働く子供

ノーンカーイで西川学校(日本語学校)のスタッフと夕食のテーブルを囲んでいたら、バナナチップ売りの子供がやってきた。蛍光塗料の入った光るボールをつきながら、にっこり笑う。西川学校のオーナーが、「どれどれ?」とカゴを覗いてバナナチップを買った。利発そうな、もの怖じしない少女は、質問にもはきはきと答える。西川オーナーがおもしろがってアイパッドを出して使い方を教えたら、すぐにマスターし、みんなに囲まれて遊び出した。
この少女は学校へ行っていないという。毎晩、親に20bのバナナチップが30個入ったカゴを渡され、それを売らなければならない。ということは、1日600bの売り上げで30日働いたら18000bになり公務員の初任給(8000~10000b)より高い給料になる。親は学校へ行かせずに働かせるわけだ。「おかあさんは、何をしているの?」と親の仕事を聞くと「屋台」と答える。西川オーナーに「頭良さそうな子ね。足長おじさんになるのはどう?」と言うと、「まず、親を説得しなければならない」と言う。こんなに稼ぐ子を親は離さないと言うのだ。彼はラオスやタイの子供たちの足長おじさんをしている。

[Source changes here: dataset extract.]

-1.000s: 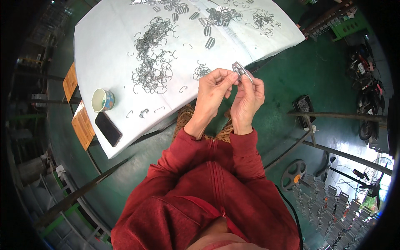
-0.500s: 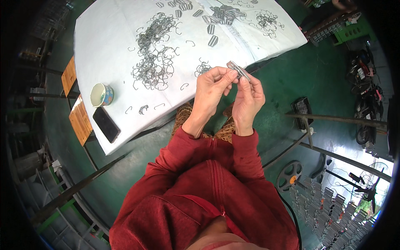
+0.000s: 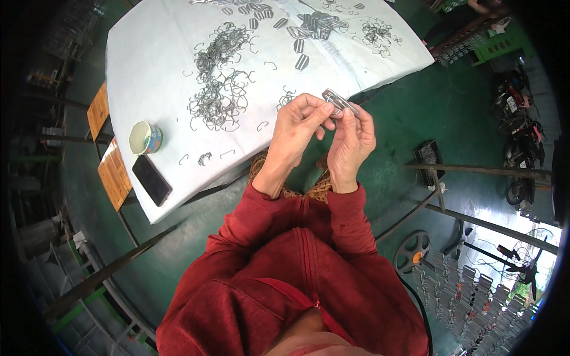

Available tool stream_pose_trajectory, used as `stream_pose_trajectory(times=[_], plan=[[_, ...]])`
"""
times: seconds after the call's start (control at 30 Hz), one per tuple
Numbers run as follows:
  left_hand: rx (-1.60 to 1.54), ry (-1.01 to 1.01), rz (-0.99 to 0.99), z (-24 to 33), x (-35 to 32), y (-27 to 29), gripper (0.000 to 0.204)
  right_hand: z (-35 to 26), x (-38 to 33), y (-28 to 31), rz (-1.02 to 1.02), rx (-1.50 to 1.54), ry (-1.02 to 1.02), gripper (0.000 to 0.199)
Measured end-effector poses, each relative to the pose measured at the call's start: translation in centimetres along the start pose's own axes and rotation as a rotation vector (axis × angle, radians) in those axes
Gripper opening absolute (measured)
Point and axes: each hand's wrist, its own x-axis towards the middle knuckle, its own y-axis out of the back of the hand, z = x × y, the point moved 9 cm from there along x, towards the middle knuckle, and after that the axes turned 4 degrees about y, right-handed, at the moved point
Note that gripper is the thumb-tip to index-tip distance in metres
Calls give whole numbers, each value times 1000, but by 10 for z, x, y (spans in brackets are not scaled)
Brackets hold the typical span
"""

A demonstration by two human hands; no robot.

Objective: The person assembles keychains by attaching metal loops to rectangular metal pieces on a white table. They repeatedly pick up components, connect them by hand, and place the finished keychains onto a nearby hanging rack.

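My left hand [image 3: 294,129] and my right hand [image 3: 351,142] meet just past the table's near edge. Between their fingertips is a small slotted metal buckle [image 3: 336,98], held tilted. The right thumb and fingers pinch its right end, while the left thumb and forefinger close on its left side. Whether a wire hook is also in the left fingers is hidden. Beyond the left hand lies a small pile of bent wire hooks [image 3: 287,98]. A larger heap of hooks [image 3: 221,95] spreads farther left, with slotted buckles [image 3: 321,24] piled at the far side.
The white-covered table [image 3: 160,71] holds a paper cup [image 3: 155,140] and a dark phone [image 3: 151,180] at its left corner. Another hook pile [image 3: 378,34] lies far right. Wooden stools [image 3: 114,176] stand at the left, a metal rail [image 3: 481,170] at the right.
The buckle has turned slightly, so more of its slotted face shows. Both hands stay together in nearly the same place. My view has shifted a little.
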Motion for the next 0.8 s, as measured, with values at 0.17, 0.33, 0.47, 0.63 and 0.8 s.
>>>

多いときで10人くらい援助していたそうだ。
ソーンスパンくんもその一人で、今年ラオスの国立大学に受かった。彼の将来が約束されたようなものだ。貧しい暮らしをしていたソーンスパンくんは運命の巡り合わせのように西川オーナーの目に止まり、西川学校の外回りの仕事をしながら勉強をしていた。そして、大学に合格したのだ。このバナナチップ売りの少女も学校に通って勉強したら、彼女の将来に道が開けるだろう。何をもって、人が幸せだと感じるかはわからないが、なんとも複雑な心境だった。